Task requirements
All of the lines below are to be transcribed faithfully, with pictures excluded from the copy.
————
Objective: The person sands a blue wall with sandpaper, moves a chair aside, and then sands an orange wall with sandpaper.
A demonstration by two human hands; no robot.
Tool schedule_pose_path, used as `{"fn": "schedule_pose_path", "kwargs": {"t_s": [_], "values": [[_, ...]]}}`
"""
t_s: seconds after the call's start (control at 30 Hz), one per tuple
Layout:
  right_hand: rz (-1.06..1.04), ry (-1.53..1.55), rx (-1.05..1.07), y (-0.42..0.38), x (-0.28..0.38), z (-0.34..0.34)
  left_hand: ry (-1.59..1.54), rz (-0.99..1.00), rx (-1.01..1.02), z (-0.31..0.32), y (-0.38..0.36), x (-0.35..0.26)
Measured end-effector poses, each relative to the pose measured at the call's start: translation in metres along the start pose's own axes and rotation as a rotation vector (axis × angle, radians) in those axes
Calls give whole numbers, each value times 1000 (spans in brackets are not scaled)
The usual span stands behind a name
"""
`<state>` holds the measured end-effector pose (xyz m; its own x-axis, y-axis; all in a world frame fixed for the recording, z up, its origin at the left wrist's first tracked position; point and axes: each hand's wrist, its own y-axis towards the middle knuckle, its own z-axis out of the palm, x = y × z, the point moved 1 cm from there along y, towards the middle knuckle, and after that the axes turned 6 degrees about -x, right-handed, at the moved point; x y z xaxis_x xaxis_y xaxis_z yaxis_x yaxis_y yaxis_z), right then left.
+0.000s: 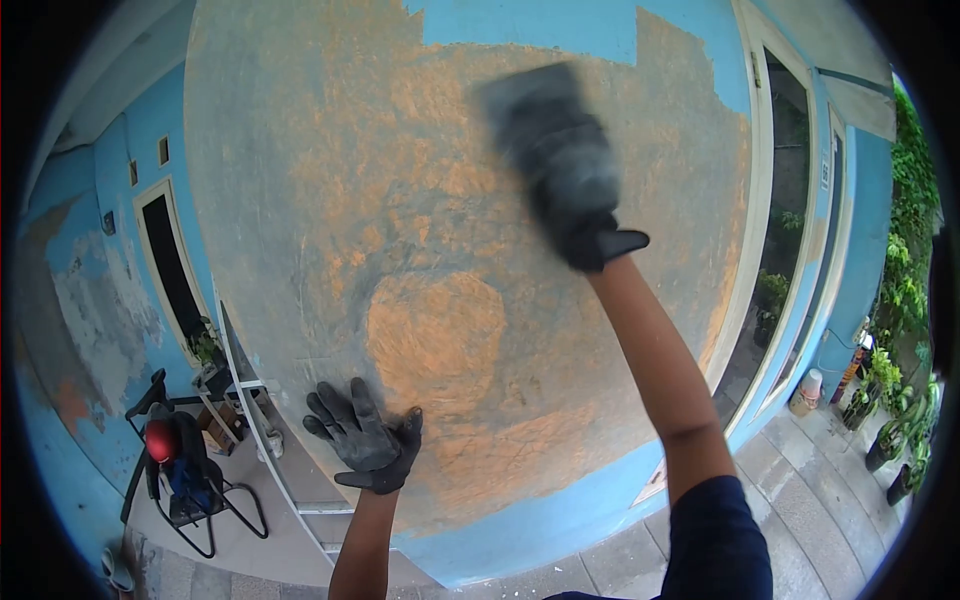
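My right hand (572,180), in a black and grey work glove, is raised at the upper part of the wall (300,180). Its fingers press on a dark, flat, rectangular pad (530,88) that looks like sandpaper; motion blurs both. Lower down, my left hand (365,435), gloved the same way, lies against the wall with its fingers spread and nothing in it. Grey, scuffed filler covers most of the surface, with orange showing through. A rounded orange patch (437,330) sits above and right of my left hand. Blue paint (530,25) borders the top and bottom.
On the left, a metal ladder (285,470) leans near the wall's edge, beside a black chair (185,480) with a red round object (160,440) on it. A white-framed glass door (785,200) stands right of the wall. Potted plants (885,440) line the far right.
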<state>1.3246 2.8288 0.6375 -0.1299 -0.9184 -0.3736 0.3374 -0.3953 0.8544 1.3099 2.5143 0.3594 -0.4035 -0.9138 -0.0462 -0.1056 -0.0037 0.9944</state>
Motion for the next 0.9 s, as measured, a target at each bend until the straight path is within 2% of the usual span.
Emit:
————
Written reply
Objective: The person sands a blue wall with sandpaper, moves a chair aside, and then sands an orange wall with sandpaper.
A demonstration by two human hands; no robot.
Tool schedule_pose_path, used as `{"fn": "schedule_pose_path", "kwargs": {"t_s": [_], "values": [[_, ...]]}}`
"""
t_s: seconds after the call's start (control at 30 Hz), one per tuple
Layout:
  right_hand: rz (-1.06..1.04), ry (-1.53..1.55), rx (-1.05..1.07), y (-0.42..0.38), x (-0.28..0.38), z (-0.34..0.34)
  left_hand: ry (-1.59..1.54), rz (-0.99..1.00), rx (-1.01..1.02), z (-0.31..0.32), y (-0.38..0.36), x (-0.35..0.26)
Measured end-effector poses, each relative to the pose measured at the call's start: translation in metres along the start pose's own axes and rotation as a rotation vector (axis × angle, radians) in those axes
Calls give whole numbers, each value times 1000 (spans in brackets are not scaled)
The usual span stands behind a name
"""
`<state>` holds the measured end-effector pose (xyz m; its own x-axis, y-axis; all in a world frame fixed for the recording, z up, its origin at the left wrist's first tracked position; point and axes: each hand's wrist, its own y-axis towards the middle knuckle, its own z-axis out of the palm, x = y × z, the point moved 1 cm from there along y, towards the middle knuckle, and after that the axes turned 6 degrees about -x, right-handed, at the moved point; x y z xaxis_x xaxis_y xaxis_z yaxis_x yaxis_y yaxis_z), right then left.
+0.000s: 
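My right hand (572,180), in a black and grey work glove, is raised at the upper part of the wall (300,180). Its fingers press on a dark, flat, rectangular pad (530,88) that looks like sandpaper; motion blurs both. Lower down, my left hand (365,435), gloved the same way, lies against the wall with its fingers spread and nothing in it. Grey, scuffed filler covers most of the surface, with orange showing through. A rounded orange patch (437,330) sits above and right of my left hand. Blue paint (530,25) borders the top and bottom.
On the left, a metal ladder (285,470) leans near the wall's edge, beside a black chair (185,480) with a red round object (160,440) on it. A white-framed glass door (785,200) stands right of the wall. Potted plants (885,440) line the far right.
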<state>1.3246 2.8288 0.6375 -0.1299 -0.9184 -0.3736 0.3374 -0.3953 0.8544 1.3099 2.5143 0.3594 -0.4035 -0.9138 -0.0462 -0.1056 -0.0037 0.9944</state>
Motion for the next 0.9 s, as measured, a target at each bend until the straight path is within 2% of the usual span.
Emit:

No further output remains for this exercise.